'Convert the food that we have taken into spiritual nourishment': the significance of the post-Communion in the Prayer Book Holy Communion

In introducing the post-Communion, John Shepherd, his A Critical and Practical Elucidation of the Book of Common Prayer, Volume II (1801), draws our attention to the deep significance of this part of the rite.

To begin with, he roots the post-communion prayers and thanksgivings in the example of Our Lord:

Our Lord concluded his last supper with that admirable prayer, which is recorded by St. John, and a hymn mentioned by St. Matthew, and supposed to be the paschal alleluiah. 

One can easily imagine the dismissive response of contemporary liturgists to this suggestion, but surely it has merit. As John Behr - in his superb John the Theologian & his Paschal Gospel (2019) - reminds us, Jesus' prayer in John 17 is "as the priest before the altar". There is, then, a deeply eucharistic character to the High Priestly prayer, for the Holy Communion is the "Sacrament of our Redemption by Christ's death". The post-Communion Prayer of Oblation and Prayer of Thanksgiving flow from the High Priestly prayer, holding us before the mystery of the Lord's saving death and passion, of which we have partaken in Sacrament.

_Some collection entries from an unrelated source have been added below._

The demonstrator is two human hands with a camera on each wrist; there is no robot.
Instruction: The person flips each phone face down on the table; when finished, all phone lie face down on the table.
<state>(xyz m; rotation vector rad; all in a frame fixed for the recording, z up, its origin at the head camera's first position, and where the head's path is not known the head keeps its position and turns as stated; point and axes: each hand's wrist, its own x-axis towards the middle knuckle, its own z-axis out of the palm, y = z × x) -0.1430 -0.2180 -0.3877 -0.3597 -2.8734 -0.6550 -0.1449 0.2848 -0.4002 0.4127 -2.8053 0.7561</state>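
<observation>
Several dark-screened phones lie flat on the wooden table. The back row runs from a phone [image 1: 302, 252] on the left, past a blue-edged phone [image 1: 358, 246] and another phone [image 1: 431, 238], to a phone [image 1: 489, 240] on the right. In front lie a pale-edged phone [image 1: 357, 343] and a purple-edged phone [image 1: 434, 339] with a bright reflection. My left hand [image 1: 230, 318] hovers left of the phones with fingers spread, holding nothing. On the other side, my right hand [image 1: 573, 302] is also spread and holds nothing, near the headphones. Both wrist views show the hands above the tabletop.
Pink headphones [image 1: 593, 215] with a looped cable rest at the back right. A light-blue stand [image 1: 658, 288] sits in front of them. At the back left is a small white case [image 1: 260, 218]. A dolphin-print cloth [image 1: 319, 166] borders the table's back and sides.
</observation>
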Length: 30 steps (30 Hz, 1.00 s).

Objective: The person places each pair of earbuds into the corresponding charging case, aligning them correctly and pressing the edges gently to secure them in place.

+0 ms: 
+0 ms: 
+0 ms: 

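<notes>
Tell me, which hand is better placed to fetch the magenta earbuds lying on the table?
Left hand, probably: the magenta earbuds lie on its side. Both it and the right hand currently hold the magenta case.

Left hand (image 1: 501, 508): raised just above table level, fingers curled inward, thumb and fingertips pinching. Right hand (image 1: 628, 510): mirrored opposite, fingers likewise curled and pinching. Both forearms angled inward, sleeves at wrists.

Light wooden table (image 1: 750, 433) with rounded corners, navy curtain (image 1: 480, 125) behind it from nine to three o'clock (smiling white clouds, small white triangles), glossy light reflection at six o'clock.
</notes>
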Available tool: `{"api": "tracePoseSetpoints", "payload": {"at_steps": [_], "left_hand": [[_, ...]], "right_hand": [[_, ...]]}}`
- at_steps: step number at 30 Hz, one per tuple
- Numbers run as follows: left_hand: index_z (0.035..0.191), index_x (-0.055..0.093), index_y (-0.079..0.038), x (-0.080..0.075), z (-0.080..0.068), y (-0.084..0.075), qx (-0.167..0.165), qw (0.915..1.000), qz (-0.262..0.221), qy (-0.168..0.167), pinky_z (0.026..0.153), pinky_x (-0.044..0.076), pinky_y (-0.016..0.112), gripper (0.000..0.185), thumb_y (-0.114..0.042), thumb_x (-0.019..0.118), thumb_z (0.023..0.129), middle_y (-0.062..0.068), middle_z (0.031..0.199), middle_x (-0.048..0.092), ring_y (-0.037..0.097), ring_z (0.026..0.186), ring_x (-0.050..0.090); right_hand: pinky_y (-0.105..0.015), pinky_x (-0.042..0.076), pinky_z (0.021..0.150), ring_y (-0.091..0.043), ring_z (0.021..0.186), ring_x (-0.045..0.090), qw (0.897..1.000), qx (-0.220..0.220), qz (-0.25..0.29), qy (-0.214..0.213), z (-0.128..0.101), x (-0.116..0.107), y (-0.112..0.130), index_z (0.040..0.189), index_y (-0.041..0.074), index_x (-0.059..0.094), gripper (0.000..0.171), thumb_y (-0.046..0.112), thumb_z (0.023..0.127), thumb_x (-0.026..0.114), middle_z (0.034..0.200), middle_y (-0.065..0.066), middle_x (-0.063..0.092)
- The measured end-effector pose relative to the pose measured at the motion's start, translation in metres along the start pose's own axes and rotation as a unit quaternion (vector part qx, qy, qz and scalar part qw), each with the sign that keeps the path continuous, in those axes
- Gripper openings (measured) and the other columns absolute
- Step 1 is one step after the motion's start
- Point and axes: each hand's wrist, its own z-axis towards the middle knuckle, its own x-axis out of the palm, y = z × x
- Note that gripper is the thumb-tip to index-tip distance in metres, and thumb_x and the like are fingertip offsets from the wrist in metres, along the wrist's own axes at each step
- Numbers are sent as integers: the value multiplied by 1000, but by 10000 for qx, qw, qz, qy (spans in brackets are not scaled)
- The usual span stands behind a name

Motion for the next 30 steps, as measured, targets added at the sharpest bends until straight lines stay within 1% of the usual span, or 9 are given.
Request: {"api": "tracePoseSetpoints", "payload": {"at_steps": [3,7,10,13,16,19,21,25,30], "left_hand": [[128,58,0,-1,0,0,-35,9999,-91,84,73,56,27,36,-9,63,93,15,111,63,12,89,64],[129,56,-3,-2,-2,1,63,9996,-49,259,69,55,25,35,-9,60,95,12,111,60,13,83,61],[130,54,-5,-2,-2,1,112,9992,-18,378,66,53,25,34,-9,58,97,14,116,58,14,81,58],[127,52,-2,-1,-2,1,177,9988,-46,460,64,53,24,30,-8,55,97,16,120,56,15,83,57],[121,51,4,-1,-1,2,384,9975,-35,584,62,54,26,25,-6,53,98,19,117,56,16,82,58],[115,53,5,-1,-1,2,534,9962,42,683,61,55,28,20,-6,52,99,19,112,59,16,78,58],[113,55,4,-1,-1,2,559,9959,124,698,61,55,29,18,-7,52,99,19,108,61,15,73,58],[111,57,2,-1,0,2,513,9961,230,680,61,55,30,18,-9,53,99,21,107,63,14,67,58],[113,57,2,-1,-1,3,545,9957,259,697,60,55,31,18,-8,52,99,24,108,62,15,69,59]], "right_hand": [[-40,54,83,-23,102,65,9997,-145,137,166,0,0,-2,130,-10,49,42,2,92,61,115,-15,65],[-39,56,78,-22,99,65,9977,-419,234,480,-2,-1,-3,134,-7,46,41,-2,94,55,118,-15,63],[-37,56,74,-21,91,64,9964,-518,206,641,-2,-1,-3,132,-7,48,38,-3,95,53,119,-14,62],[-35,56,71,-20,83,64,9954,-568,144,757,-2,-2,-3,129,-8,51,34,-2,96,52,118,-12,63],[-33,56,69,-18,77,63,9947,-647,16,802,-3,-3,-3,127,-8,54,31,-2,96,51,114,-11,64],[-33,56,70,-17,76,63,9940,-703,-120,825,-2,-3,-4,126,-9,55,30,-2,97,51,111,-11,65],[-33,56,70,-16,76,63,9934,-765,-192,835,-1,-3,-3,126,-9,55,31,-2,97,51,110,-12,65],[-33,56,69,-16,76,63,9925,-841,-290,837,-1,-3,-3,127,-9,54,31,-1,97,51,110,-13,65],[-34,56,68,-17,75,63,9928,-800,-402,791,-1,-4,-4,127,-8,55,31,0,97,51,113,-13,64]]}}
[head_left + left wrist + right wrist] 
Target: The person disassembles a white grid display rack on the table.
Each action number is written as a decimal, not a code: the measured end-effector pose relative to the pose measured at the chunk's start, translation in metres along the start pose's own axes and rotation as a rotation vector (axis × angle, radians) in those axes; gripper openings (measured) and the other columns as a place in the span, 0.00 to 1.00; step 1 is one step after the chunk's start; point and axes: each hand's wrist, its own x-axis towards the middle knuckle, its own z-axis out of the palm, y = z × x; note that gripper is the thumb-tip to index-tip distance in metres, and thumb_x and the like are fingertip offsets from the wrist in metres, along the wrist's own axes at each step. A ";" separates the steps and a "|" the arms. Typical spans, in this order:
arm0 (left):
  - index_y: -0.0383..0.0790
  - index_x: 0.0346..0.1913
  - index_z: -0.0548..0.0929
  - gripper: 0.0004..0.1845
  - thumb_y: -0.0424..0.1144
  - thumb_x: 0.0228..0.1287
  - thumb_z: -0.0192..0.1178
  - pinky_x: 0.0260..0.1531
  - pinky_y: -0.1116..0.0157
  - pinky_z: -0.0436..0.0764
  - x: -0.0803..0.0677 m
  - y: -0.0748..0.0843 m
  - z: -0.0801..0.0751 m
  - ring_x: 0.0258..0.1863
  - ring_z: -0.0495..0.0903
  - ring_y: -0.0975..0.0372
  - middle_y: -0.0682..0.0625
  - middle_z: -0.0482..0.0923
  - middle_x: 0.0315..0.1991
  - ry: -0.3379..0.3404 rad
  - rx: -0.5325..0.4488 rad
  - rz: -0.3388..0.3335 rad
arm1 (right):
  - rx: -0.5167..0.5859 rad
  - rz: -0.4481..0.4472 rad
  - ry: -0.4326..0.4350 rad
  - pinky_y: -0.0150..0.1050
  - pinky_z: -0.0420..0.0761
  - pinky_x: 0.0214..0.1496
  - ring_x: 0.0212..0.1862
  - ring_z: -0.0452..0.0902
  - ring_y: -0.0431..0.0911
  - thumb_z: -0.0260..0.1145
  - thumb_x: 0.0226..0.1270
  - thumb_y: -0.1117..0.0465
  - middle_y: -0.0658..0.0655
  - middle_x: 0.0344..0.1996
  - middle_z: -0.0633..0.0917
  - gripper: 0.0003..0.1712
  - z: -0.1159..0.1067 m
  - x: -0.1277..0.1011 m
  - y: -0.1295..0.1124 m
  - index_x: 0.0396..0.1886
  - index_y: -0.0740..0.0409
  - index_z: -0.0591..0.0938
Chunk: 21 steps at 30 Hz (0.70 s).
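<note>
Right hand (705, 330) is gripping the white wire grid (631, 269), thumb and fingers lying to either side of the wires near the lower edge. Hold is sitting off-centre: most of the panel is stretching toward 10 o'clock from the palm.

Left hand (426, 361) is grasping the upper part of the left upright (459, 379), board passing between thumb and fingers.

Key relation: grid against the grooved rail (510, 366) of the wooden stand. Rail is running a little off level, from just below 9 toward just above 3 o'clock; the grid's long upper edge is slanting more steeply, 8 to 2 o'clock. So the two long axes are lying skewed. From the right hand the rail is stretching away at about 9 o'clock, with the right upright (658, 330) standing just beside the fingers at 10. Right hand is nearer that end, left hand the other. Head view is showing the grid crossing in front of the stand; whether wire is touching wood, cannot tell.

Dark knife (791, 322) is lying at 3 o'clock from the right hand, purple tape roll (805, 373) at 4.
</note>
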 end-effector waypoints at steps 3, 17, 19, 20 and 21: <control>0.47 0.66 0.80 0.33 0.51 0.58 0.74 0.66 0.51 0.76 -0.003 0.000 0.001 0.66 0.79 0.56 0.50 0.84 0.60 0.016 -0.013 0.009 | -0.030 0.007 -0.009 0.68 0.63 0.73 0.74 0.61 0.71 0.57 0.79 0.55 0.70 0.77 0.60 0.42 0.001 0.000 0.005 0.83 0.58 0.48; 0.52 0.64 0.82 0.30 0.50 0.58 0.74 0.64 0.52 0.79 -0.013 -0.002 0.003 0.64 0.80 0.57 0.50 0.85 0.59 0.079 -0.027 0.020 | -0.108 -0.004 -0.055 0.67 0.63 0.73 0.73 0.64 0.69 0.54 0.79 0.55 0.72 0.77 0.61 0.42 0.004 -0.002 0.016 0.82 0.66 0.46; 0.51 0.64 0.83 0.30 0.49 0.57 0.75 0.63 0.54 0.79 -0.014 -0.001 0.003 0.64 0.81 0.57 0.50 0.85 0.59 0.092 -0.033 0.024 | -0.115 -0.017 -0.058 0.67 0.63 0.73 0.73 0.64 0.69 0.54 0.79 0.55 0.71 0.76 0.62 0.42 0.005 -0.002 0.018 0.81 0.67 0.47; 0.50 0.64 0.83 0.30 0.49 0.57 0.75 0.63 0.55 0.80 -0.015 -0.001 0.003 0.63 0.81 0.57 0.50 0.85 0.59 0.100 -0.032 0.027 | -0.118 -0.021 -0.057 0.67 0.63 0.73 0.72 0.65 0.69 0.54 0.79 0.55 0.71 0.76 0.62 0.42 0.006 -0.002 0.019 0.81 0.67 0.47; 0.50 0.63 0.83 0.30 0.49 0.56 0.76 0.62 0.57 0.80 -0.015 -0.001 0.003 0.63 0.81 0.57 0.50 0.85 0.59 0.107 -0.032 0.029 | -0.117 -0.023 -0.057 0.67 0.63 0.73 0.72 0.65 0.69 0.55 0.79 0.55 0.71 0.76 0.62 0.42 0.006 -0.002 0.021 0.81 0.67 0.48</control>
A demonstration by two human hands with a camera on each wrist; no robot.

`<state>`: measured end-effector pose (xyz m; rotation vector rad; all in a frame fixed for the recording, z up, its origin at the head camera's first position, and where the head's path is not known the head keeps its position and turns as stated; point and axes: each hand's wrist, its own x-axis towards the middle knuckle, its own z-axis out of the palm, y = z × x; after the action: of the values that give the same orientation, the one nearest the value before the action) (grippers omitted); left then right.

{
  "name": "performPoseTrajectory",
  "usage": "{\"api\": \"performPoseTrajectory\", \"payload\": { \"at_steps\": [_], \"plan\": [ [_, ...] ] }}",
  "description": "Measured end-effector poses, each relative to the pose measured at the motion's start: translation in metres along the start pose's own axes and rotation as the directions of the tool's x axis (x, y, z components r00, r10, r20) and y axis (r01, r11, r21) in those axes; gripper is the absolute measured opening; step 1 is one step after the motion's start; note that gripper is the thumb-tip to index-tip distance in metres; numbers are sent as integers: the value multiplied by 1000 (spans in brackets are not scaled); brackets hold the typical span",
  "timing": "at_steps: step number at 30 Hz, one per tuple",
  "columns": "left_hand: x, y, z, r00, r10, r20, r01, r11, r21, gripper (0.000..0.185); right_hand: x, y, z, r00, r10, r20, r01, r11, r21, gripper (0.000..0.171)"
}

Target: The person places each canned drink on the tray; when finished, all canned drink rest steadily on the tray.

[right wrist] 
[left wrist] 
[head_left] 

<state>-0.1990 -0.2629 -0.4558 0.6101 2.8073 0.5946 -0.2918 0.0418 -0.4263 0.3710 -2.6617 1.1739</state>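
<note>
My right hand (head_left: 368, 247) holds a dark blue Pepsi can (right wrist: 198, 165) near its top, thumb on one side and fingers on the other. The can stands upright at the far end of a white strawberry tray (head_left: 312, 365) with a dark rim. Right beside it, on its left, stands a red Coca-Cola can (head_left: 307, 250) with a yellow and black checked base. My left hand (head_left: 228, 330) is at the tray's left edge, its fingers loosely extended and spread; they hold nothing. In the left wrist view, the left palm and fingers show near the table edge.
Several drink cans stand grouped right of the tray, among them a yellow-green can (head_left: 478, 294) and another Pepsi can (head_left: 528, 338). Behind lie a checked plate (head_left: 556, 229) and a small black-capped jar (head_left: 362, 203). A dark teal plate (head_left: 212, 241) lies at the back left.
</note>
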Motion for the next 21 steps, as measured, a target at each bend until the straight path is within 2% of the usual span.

As for invoking the "hymn" of Matthew 26:30 with regards to the Prayer Book position for Gloria in excelsis, again we know the dismay of contemporary liturgists. Despite such dismay, there is something to be said for regarding the post-Communion use of Gloria in excelsis as reflecting the paschal thanksgiving offered by Our Lord and His disciples, for, as the Apostle declares, "Christ our passover is sacrificed for us".

Shepherd then points to the patristic practice of thanksgiving after reception, seen in the Catechetical Lectures of Cyril of Jerusalem (Lecture 23.22):

All Churches have followed his example. Cyril directs the communicant not to withdraw after receiving the Body and Blood of Christ, but to wait for the prayer, and give thanks to God for having thought him worthy of partaking of such great mysteries.

As we have seen on many occasions in these readings from Shepherd's commentary, he demonstrates both a lively knowledge of patristic authors and an insistence that the Prayer Book Holy Communion coheres with them. What is more, note the ease with he refers "receiving the Body and Blood of Christ", following Cyril's "after you have partaken of the Body of Christ, draw near also to the Cup of His Blood": there is no doubt for Shepherd - in his quite ordinary, conventional Prayer Book commentary, over three decades before the start of the Oxford Movement - that those who draw near to receive the Sacrament in the English Church, according to the Prayer Book liturgy, feed on the Lord's Body and Blood, no less than those who received in the solemn liturgy known to Cyril of Jerusalem.

Finally, Shepherd emphasises the spiritual significance of the post-Communion; indeed, why it is necessary:

After receiving the Lord's Supper, we conclude the solemnity with prayers and thanksgivings, which if we perform them with due devotion, will convert the food that we have partaken of into spiritual nourishment.

Thanksgiving after partaking of the holy Sacrament is, therefore, an integral part of worthy reception. As the words of administration declare, "with thanksgiving ... be thankful". Likewise the Catechism states that it is "required of them who come to the Lord's Supper" to have "a thankful remembrance of his death". Thanksgiving after reception is part of what it is to feed on Christ "after an heavenly and spiritual manner" (Article 28). To minimise the post-Communion thanksgiving, reducing it to almost a mere passing comment (and this is a risk in some contemporary rites, with their very abbreviated post-Communion), is to weaken a crucial aspect of what it is to faithfully receive the holy Sacrament.